History

Nazi Germany
- Name: U-3004
- Ordered: 6 November 1943
- Builder: AG Weser, Bremen
- Yard number: 1163
- Laid down: 4 June 1944
- Launched: 26 July 1944
- Commissioned: 30 August 1944
- Fate: Buried in Elbe II U-boat pens in Hamburg

General characteristics
- Class & type: Type XXI submarine
- Displacement: 1,621 t (1,595 long tons) surfaced; 1,819 t (1,790 long tons) submerged;
- Length: 76.70 m (251 ft 8 in) (o/a); 60.50 m (198 ft 6 in) (p/h);
- Beam: 8 m (26 ft 3 in) (o/a); 5.3 m (17 ft 5 in) (p/h);
- Height: 11.30 m (37 ft 1 in)
- Draught: 6.32 m (20 ft 9 in)
- Installed power: 4,000 PS (2,900 kW; 3,900 shp) (diesel drive); 5,000 PS (3,700 kW; 4,900 shp) (standard electric drive); 226 PS (166 kW; 223 shp) (silent electric drive);
- Propulsion: Diesel/Electric; 2 × MAN M6V40/46KBB supercharged 6-cylinder diesel engines ; 2 × SSW GU365/30 double-acting electric motors ; 2 × SSW GV232/28 silent running electric motors;
- Speed: Surfaced:; 15.6 knots (28.9 km/h; 18.0 mph) (diesel); 17.9 knots (33.2 km/h; 20.6 mph) (electric); Submerged:; 17.2 knots (31.9 km/h; 19.8 mph) (electric); 6.1 knots (11.3 km/h; 7.0 mph) (silent running motors);
- Range: 15,500 nmi (28,700 km; 17,800 mi) at 10 knots (19 km/h; 12 mph) surfaced; 340 nmi (630 km; 390 mi) at 5 knots (9.3 km/h; 5.8 mph) submerged;
- Test depth: 280 m (920 ft)
- Complement: 57–60 crewmen
- Sensors & processing systems: Type F432 D2 Radar Transmitter; FuMB Ant 3 Bali Radar Detector;
- Armament: 6 × bow torpedo tubes; 23 × 53.3 cm (21 in) torpedoes or 17 × torpedoes and 12 × TMC mines; 4 × 2 cm (0.8 in) AA guns or; 4 × 3.7 cm (1.5 in) AA guns;

Service record
- Part of: 4th U-boat Flotilla; 30 August 1944 – 2 May 1945;
- Identification codes: M 42 501
- Commanders: Kptlt.

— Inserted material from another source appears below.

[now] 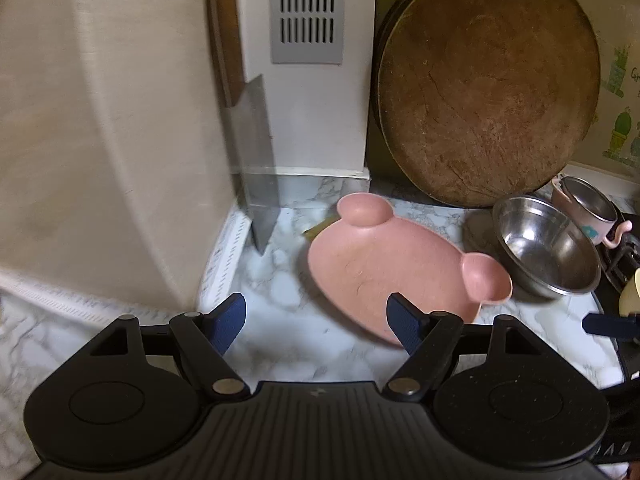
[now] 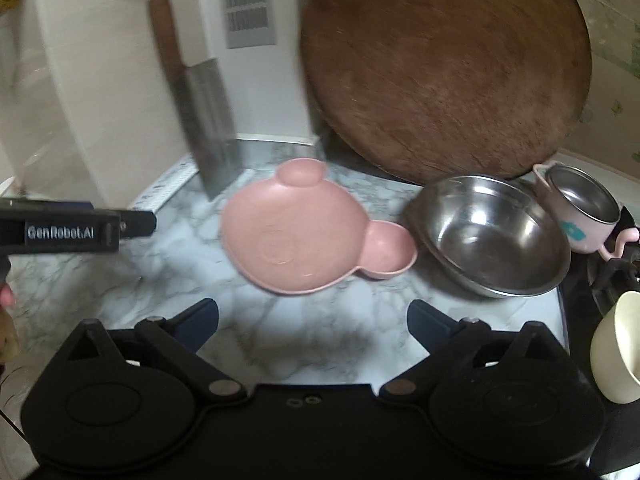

Helmut Thurmann; 30 August 1944 – 13 March 1945; Kptlt. Otto Peschel; 18 March – 18 April 1945;
- Operations: None
- Victories: None

= German submarine U-3004 =

German World War II submarine

German submarine U-3004 was a Type XXI U-boat (one of the "Elektroboote") of Nazi Germany's Kriegsmarine, built for service in World War II. She was ordered on 6 November 1943, and was laid down on 4 June 1944 at AG Weser, Bremen as yard number 1163. She was launched on 26 July 1944, and commissioned under the command of Kapitänleutnant Helmut Thurmann on 30 August 1944.

==Design==
Like all Type XXI U-boats, U-3004 had a displacement of 1621 t when at the surface and 1819 t while submerged. She had a total length of 76.70 m (o/a), a beam of 8 m, and a draught of 6.32 m. The submarine was powered by two MAN SE supercharged six-cylinder M6V40/46KBB diesel engines each providing 4000 PS, two Siemens-Schuckert GU365/30 double-acting electric motors each providing 5000 PS, and two Siemens-Schuckert silent running GV232/28 electric motors each providing 226 PS.

The submarine had a maximum surface speed of 15.6 kn and a submerged speed of 17.2 kn. When running on silent motors the boat could operate at a speed of 6.1 kn. When submerged, the boat could operate at 5 kn for 340 nmi; when surfaced, she could travel 15500 nmi at 10 kn. U-3004 was fitted with six 53.3 cm torpedo tubes in the bow and four 2 cm C/30 anti-aircraft guns. She could carry twenty-three torpedoes or seventeen torpedoes and twelve mines. The complement was five officers and fifty-two men.

==Fate==
U-3004 was buried in the Elbe II U-boat pens in Hamburg after the German surrender. and are buried with her also.

The bunker has since been filled in with gravel, although even that did not initially deter many souvenir hunters who measured the position of open hatches and dug down to them to allow the removal of artifacts. The boat now lies beneath a parking lot and she and the other wrecks are completely inaccessible. The site is located in the Free Port of Hamburg and in order to access it one must present a passport.

==Previously recorded fate==
U-3004 was scuttled on 2 May 1945, in the Elbe II U-boat pen in Hamburg as part of Operation Regenbogen.